Type series: HT ♂ of Henicospilus yanagiharai Sonan, 1940, Kitadaitô-jima, Okinawa Pref., Ryûkyûs, JAPAN, 18.III.1939, M. Yanagihara leg. (TARI) (Fig. 12); HT ♀ of Enicospilus fossatus Chiu, 1954, Jahore, MALAYSIA, 1.X.1916, J. Sonan leg. (TARI); HT ♀ of Henicospilus euxoae Wilkinson, 1928, Salisbury, ZIMBABWE, 31.XII.1927, J.I. Roberts leg. (from Euxoa) (NHMUK, Type 3b.1289).

Distribution.

Afrotropical, Australasian, Oceanic, and Oriental regions (Yu et al. 2016).

JAPAN: [ Ryûkyûs] Okinawa (Sonan 1940; present study).

This species has a very wide distribution from South East Asia to South Africa.
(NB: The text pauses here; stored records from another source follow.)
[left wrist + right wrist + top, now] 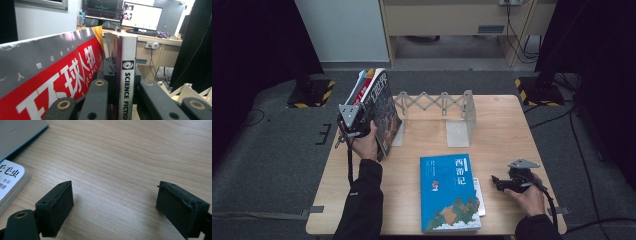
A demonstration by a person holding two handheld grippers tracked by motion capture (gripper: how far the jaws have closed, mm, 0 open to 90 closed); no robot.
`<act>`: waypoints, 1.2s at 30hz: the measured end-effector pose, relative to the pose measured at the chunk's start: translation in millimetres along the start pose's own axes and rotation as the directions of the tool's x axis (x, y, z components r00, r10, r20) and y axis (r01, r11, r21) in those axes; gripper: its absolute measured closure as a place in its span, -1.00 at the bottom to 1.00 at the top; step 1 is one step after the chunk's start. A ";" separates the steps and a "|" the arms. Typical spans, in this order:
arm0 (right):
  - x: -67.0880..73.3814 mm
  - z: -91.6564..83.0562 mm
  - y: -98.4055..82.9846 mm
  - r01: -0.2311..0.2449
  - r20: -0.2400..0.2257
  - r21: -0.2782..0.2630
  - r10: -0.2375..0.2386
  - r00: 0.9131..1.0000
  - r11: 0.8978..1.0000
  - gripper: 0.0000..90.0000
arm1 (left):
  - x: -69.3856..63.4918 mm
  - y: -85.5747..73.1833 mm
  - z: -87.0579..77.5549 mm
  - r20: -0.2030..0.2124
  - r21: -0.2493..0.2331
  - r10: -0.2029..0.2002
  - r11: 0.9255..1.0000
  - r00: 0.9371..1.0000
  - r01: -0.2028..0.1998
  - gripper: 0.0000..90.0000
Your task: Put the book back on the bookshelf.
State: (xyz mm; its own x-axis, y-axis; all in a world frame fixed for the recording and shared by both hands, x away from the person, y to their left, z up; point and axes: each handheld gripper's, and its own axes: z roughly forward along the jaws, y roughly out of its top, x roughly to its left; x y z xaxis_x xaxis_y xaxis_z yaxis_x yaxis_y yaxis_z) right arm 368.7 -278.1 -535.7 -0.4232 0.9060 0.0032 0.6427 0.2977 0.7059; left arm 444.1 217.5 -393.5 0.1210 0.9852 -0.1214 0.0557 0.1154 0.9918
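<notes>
- Left gripper [357,126] raised at the table's left edge, jaws clamped on the spine of the science-fiction book [126,82], held upright and tilted.
- Red magazine [50,82] leaning against that book on its left; expanding metal bookend rack [439,107] just beside on the right.
- Blue book [449,192] flat at the table's [502,125] front centre, partly covering a small white book [11,182].
- Right gripper [115,205] low over bare wood near the blue book, jaws wide apart, nothing between.
- Count: four books, one rack, two grippers.
</notes>
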 end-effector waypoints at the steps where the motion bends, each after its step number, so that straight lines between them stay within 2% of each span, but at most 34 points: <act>1: 0.1 -0.1 0.1 -0.001 0.000 0.001 0.001 1.000 1.000 -0.68 | -0.2 -1.6 -0.6 -0.005 -0.001 0.008 1.000 1.000 -0.008 0.82; 3: 0.1 -0.1 0.1 -0.002 -0.001 0.001 0.002 1.000 1.000 -0.68 | 0.6 -3.4 -1.6 -0.003 -0.003 0.006 1.000 1.000 -0.006 0.82; 11: 0.4 -0.2 0.0 0.000 0.001 0.001 0.000 1.000 1.000 -0.68 | 7.2 -6.2 -7.3 0.010 0.038 0.026 0.999 1.000 -0.026 0.81; 26: 0.6 0.0 0.0 0.002 -0.001 -0.001 -0.002 1.000 1.000 -0.68 | 10.9 -7.5 -16.1 0.039 0.051 0.025 0.998 0.999 -0.027 0.80; 31: 0.5 -0.2 0.0 0.003 -0.002 0.001 -0.003 1.000 1.000 -0.68 | 16.8 -9.4 -18.0 0.024 0.040 0.007 0.999 1.000 -0.008 0.80; 36: 0.6 0.7 -0.1 0.003 0.002 -0.007 -0.003 1.000 1.000 -0.69 | 15.8 -9.9 -18.1 0.020 0.039 0.018 0.999 1.000 -0.019 0.79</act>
State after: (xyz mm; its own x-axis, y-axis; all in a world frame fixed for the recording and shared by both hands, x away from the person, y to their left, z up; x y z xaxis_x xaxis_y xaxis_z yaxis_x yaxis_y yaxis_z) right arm 368.9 -277.3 -536.2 -0.4241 0.9056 -0.0002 0.6370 0.2985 0.7107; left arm 427.6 234.2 -404.5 0.1421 0.9844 -0.1040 0.0916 0.0916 0.9916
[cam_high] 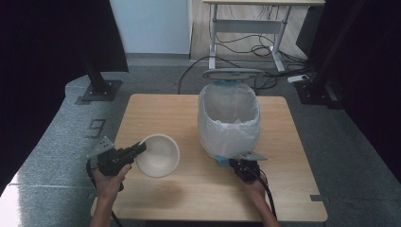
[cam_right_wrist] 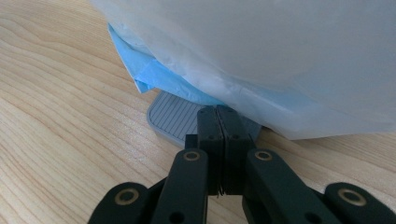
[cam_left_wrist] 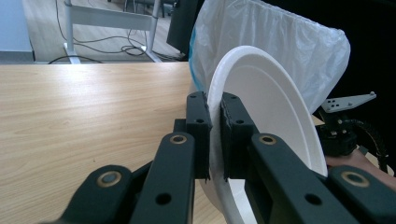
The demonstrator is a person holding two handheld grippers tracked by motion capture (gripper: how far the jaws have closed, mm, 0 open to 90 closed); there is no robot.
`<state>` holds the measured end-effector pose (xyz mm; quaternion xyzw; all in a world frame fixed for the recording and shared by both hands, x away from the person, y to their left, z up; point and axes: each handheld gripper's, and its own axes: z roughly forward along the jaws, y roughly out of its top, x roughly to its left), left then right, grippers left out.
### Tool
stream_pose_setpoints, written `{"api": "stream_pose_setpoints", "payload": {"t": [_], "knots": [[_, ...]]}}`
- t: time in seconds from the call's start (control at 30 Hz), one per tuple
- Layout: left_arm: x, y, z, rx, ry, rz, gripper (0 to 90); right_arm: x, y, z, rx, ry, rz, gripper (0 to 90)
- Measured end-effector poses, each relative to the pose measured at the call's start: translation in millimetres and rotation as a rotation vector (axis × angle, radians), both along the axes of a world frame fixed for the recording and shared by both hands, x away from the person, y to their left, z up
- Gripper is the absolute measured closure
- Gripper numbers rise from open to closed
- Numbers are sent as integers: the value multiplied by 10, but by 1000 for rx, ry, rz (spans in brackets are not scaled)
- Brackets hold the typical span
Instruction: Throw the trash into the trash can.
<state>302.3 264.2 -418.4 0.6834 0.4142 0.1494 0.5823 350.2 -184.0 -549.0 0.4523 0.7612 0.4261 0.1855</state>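
Note:
A white foam bowl is tilted on its side above the table's left part, and my left gripper is shut on its rim. In the left gripper view the rim of the bowl is pinched between the jaws of that gripper. A pedal bin lined with a white bag stands mid-table with its lid raised behind it. My right gripper is shut at the bin's front foot. Its tips rest on the grey ribbed pedal, with nothing between the jaws.
The wooden table has bare room in front and at the left. A blue liner edge hangs under the white bag above the pedal. A desk frame with cables and black stands are on the floor beyond.

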Motion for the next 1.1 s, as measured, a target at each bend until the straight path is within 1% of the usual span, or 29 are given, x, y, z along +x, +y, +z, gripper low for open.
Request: {"api": "stream_pose_setpoints", "payload": {"t": [0.23,0.37,0.47,0.5,0.53,0.63,0.8,1.1], "knots": [[-3,-8,47,2,-14,-4,838,0,-1,0,1,0,0,881],[-4,-16,85,-11,-16,-8,838,1,-1,0,1,1,0,881],[-3,-38,143,-18,-24,-11,838,-2,2,0,-1,0,-1,880],[-7,-63,191,-19,-35,-20,838,-5,5,0,-3,-1,-1,879],[-7,-63,191,-19,-35,-20,838,-5,5,0,-3,-1,-1,879],[-10,-111,257,-17,-49,-32,838,-5,5,0,-2,-1,0,876],[28,-176,346,-3,-54,-46,838,-2,0,0,4,2,0,876],[66,-305,510,1,-75,-75,837,-3,2,0,5,2,-1,876]]}}
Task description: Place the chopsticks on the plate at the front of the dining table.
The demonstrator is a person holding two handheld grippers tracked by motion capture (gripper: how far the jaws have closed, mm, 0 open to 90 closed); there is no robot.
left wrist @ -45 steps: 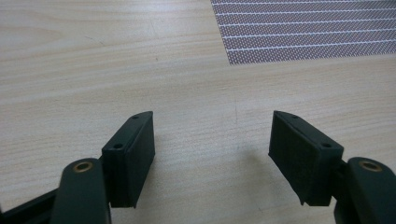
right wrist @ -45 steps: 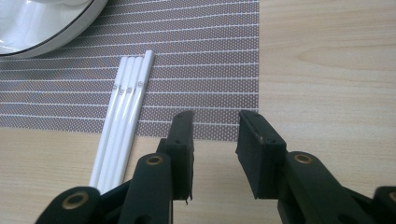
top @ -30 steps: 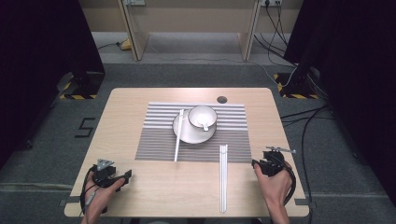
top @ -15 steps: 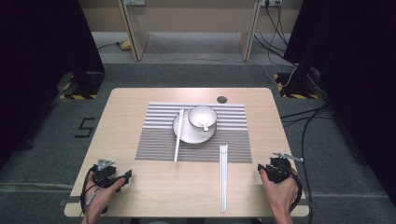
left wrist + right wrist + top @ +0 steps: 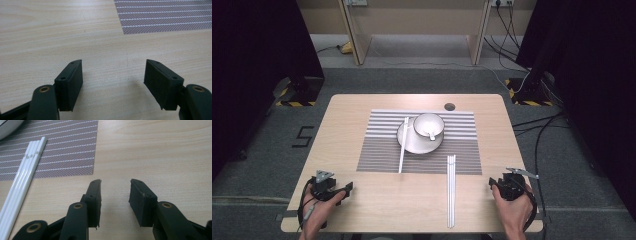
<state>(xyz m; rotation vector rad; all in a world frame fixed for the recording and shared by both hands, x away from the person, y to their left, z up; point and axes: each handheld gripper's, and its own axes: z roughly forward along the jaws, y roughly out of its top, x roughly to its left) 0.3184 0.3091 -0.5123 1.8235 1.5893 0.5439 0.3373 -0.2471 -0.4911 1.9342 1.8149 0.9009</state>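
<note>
both sets of jaws stand apart with nothing between them. the left gripper (image 5: 343,189) rests on the near left of the wooden table (image 5: 362,107), jaws wide over bare wood, near the striped placemat (image 5: 462,125) and clear of its near left corner. the right gripper (image 5: 493,183) sits at the near right, and its jaws have just been opening, empty, over bare wood. just to its left lie the white chopsticks (image 5: 451,190), side by side, their far ends on the placemat and the rest on the table. farther off on the placemat sit a plate (image 5: 414,145), a bowl (image 5: 428,125) on it, and a white spoon (image 5: 403,145) leaning across the plate's left rim.
</note>
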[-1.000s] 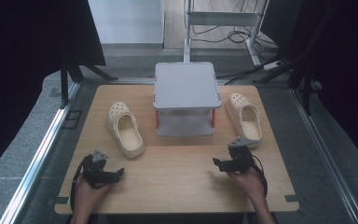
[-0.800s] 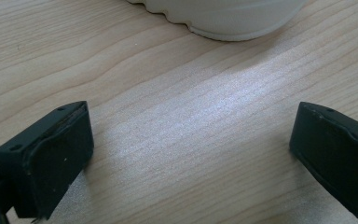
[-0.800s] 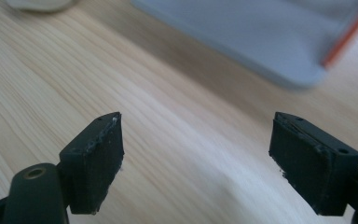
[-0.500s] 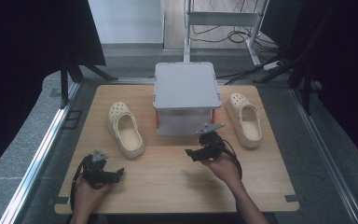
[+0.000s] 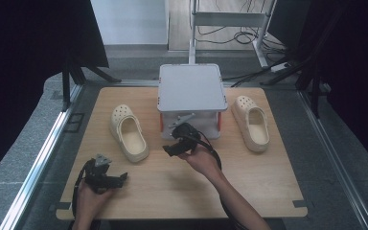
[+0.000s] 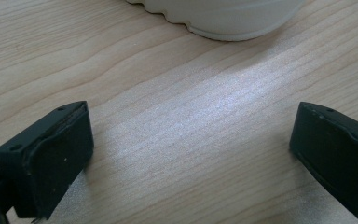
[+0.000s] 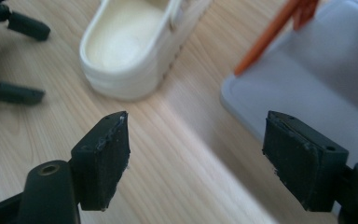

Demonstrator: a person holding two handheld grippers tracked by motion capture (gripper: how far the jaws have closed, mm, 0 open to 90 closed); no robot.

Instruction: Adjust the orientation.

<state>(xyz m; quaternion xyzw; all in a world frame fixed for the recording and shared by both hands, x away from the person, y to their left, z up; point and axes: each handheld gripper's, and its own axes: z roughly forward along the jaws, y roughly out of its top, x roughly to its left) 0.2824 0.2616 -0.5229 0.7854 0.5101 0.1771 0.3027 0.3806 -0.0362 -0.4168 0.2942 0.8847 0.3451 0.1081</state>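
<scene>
change: right gripper (image 5: 175,149) has been carried from the counter's (image 5: 268,191) right edge to the grey box (image 5: 190,88) front, toward the left clog (image 5: 128,132) | jaws wide, lately narrowing, nothing between | left gripper (image 5: 120,178) wide, empty, parked near the clog's heel | pickup judged next

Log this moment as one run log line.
right tongs: open, empty, closing, by grey box | left tongs: open, empty | clogs: on table
</scene>
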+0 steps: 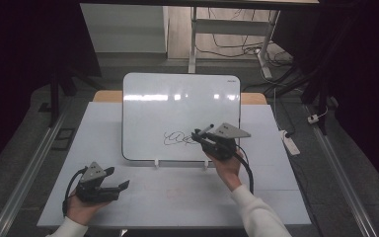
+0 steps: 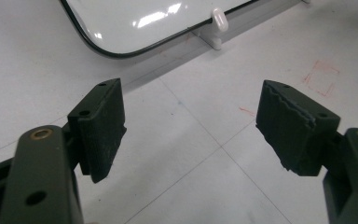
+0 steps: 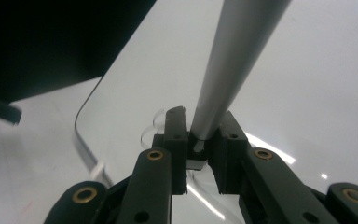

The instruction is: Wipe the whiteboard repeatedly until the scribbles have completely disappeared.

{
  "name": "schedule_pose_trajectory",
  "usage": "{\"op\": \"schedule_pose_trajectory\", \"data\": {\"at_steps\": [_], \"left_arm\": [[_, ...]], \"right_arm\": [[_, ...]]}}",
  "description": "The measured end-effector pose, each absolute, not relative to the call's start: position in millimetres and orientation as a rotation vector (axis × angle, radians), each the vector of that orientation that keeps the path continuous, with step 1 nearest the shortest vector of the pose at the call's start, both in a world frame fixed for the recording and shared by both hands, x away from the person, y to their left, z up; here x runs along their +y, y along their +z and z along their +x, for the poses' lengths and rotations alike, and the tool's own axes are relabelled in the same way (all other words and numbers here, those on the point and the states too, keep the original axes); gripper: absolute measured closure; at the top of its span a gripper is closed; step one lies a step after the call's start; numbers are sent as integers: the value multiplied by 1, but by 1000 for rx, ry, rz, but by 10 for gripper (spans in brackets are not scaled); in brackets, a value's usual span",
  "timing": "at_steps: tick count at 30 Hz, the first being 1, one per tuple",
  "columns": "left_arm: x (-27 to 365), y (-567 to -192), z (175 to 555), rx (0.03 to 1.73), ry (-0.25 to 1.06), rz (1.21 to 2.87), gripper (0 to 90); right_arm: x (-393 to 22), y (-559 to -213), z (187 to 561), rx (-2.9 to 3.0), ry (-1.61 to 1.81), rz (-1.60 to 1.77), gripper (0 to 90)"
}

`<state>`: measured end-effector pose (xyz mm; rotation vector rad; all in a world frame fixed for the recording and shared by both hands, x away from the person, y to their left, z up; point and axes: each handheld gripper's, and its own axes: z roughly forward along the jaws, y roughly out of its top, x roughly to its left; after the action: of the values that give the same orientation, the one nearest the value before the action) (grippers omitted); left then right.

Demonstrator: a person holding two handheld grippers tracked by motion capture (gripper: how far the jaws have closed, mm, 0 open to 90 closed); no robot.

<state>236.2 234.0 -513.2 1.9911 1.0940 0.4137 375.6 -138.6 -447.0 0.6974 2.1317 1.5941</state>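
Now right hand-held gripper (image 1: 203,136) clamped on marker (image 3: 233,60) at whiteboard (image 1: 177,106) scribble (image 1: 177,138); left hand-held gripper (image 1: 118,178) wide open near worktop (image 1: 177,192) front-left corner.

Dim room, dark drapes at nine and three o'clock. Grey carpeted floor (image 1: 24,148) all round the pale white rectangular tabletop (image 1: 103,148), a metal floor rail (image 1: 29,163) along its nine o'clock side. At twelve o'clock a white-legged desk frame (image 1: 227,29) over tangled black cables (image 1: 237,49); at three o'clock a white power strip (image 1: 291,143).
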Motion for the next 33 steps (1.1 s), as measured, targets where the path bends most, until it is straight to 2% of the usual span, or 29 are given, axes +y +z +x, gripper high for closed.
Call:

According to Gauld and Mitchell (1981), this distribution pattern is hardly surprising when considering many of their host moths are also widely distributed throughout the Old World tropics. Enicospilus capensis is frequently encountered as a parasitoid of economically important noctuid moths; however, only a single specimen has been collected in Japan.

Bionomics.

Recorded from various Lepidoptera hosts, but reliable records are mainly from Noctuidae (e.g., Gauld and Mitchell 1981; Nikam and Gaikwad 1989; Nikam 1990). No host records from Japan.

Differential diagnosis.

The Japanese specimen of E. capensis is very easily distinguishable from all other Japanese Enicospilus specimens on account of very wide face (i.e., lower face 1.2 × as wide as high, as in Fig. 12B) and long mandible. This species is morphologically similar to E. ramidulus, but distinguishable by the following combination of morphological characters: metapleuron matt (Fig. 12E) (metapleuron evenly moderately punctate and never matt in E. ramidulus, as in Fig. 39E); metasoma usually entirely orange-brown (Fig. 12A) (posterior metasomal segments usually strongly infuscate in E. ramidulus, as in Fig. 39A). This species is usually morphologically rather uniform, but the Japanese specimen has a much broader lower face than others (Fig. 12B). However, there does not seem to be enough of a difference to justify a separate species, as Gauld and Mitchell (1981) also concluded.